The first series revolves around the search for a young boy named Oliver Hughes, who went missing eight years ago whilst vacationing with his parents in France, with the police deciding to reopen the case after new evidence is found. It stars James Nesbitt as Tony Hughes, Oliver’s father, Frances O’Conner as Oliver’s mother Emily and Tchéky Karyo as Julien Baptiste, the French detective heading the investigation.

The second series, which aired in 2016, revolves around Baptiste investigating the case of a missing teenage girl, Alice Webster, in Germany, which also stars David Morrissey as Sam Webster, Alice’s father, and Keeley Hawes as Gemma Webster, Alice's mother.

There's a spin-off series known as Baptiste, which takes place after Julien survives his surgery. It aired the first episode on February 17, 2019.

Not to be confused with the 2003 film or the young adult novel series of the same name.


Tropes found in this series include:

  • Anachronic Order: Both series cut back and forth between the present day events and to when the kids first went missing. In fact, Series 2 feature three timelines which are rotated between; when Alice went missing, when she came back and the present.
  • Asshole Victim: Ian Garrett. He was a paedophile who abused numerous children and may well have killed his own daughter to cover up his abuse of her too, also driving his wife to have a breakdown that leaves her near catatonic out of grief over her missing daughter. To really hammer it home, Baptiste eventually figures out that Tony killed him, but doesn’t bother pursuing it because of what a monster he was.
  • Bait-and-Switch: Two decidely non-comedic examples.
    • In the first series, Emily visits her young stepson-to-be in hospital and he seemingly calls her "mum"...only for it to turn out he's actually asking for his biological mother, who isn't present. The look on her face when she realises is heartbreaking.
    • In the second series, Eve is heavily pregnant in 2014...but has no baby in 2016. There are other hints that strongly imply something bad happened especially after she accidentally falls on her stomach, starts bleeding and having stomach pains and is rushed to hospital for a C-section. After the operation, she is seen looking despondently at a couple with a newborn, implying the baby didn't make it...only for it to turn out the baby is fine - Eve didn't keep the baby because she was actually acting as a surrogate for her sister and brother-in-law. She's still clearly affected by it though, grieving the loss of the child she carried but couldn't keep, even though she knew from the start what the end result was going to be.
  • Bittersweet Ending: Series 2. Sam dies of his wounds, but at least he dies knowing Alice is alive and safe.

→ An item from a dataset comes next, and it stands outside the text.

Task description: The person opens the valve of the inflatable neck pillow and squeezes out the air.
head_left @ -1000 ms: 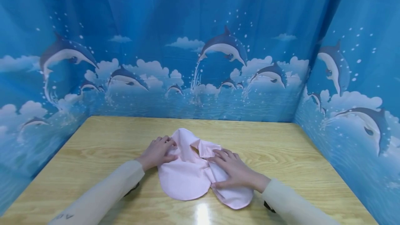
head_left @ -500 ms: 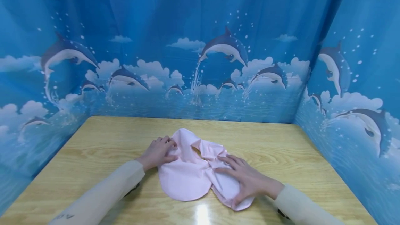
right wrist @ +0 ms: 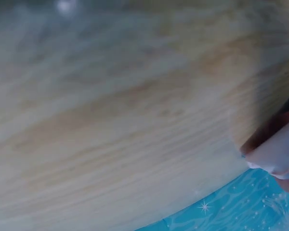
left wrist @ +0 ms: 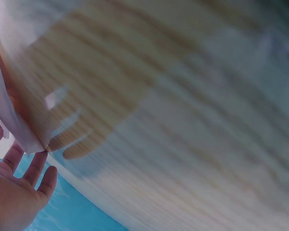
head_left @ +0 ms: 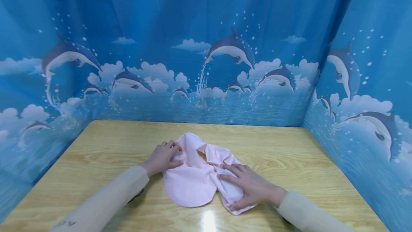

Sophie is freed from her abuser, is able to stay with her daughter and, although she’s got a long way to go, she is reunited with her father and has a chance to live a normal life. Baptiste is also finally getting surgery for his brain tumour. Although we don’t know if he lives or not, he at least reconciled with his wife and was able to find Sophie and Alice and bring their abductor to justice.
  • Broken Pedestal:
    • Eve towards her father after she discovers he helped cover up the kidnapping of Sophie and Alice, the murder of Henry Reed and is generally an unscrupulous bastard. She doesn't really bother wasting energy calling him out on it though because he has Alzheimer's and can't even remember what he did half the time.
    • Henry Reed's son towards him after finding out about his Dark Secret.
  • Bunker Woman: Gettrick kept three girls: Lena, Alice, and Sophie kidnapped as sex slaves in his basement.
  • Cassandra Truth: In Series 2, no one believes Baptiste (and Gemma, too, eventually) about 'Alice' not really being Alice.
  • Cool Old Guy: Julien Baptiste is retirement age, but is still a brilliant detective who always tries to follow through on cases to the bitter end. In the second series, he actually goes into a war zone as part of his investigation into two missing girls everyone else had given up on, whilst suffering from a brain tumor.
  • Downer Ending: Series 1. Or at best, a Bittersweet Ending with heavy emphasis on the Bitter. Oliver is dead after all and they never find out where his body is buried. Nobody is really brought to justice for it; of the only two people definitely identified as being involved, one kills himself and the other is already dying a slow death from blood cancer, which is considered punishment enough (that, and living with the guilt of what he did). Although Emily is able to finally get closure over Oliver’s death and move on with her life, poor Tony goes completely off the deep end, convinced his son is still alive and obsessively searching for him across Europe with no hope of succeeding. At least Baptiste can go home to his wife and reconciles with his daughter, who is starting to kick her drug addiction.
  • Died in Ignorance: In Season 2, Sophie's mother commits suicide in front of Baptiste because of her daughter's disappearance and her suspicion that her husband, Sophie's father, may be involved. This prevents her from finding out that he was not, her daughter was actually alive, and she has a young granddaughter.
  • Driven to Suicide:
    • In the first series, Vincent Bourg hangs himself, unable to live with the fact he's a paedophile.
    • In the second series, Sophie Giroux's mother leaps off a building after her husband is accused of being involved in her daughter's disappearance and giving up hope she will ever be found.
    • Alice apparently committed suicide due to being unable to handle adjusting to her old life after escaping capture. However, it's revealed that 'Alice' actually faked her suicide to cover up the death of another girl and escaped to go back to her kidnapper.
    • Henry Reed's death is ruled a suicide after he's found with a gunshot to the head in his own home. However, his son doesn't believe he would've killed himself and it turns out, he's right.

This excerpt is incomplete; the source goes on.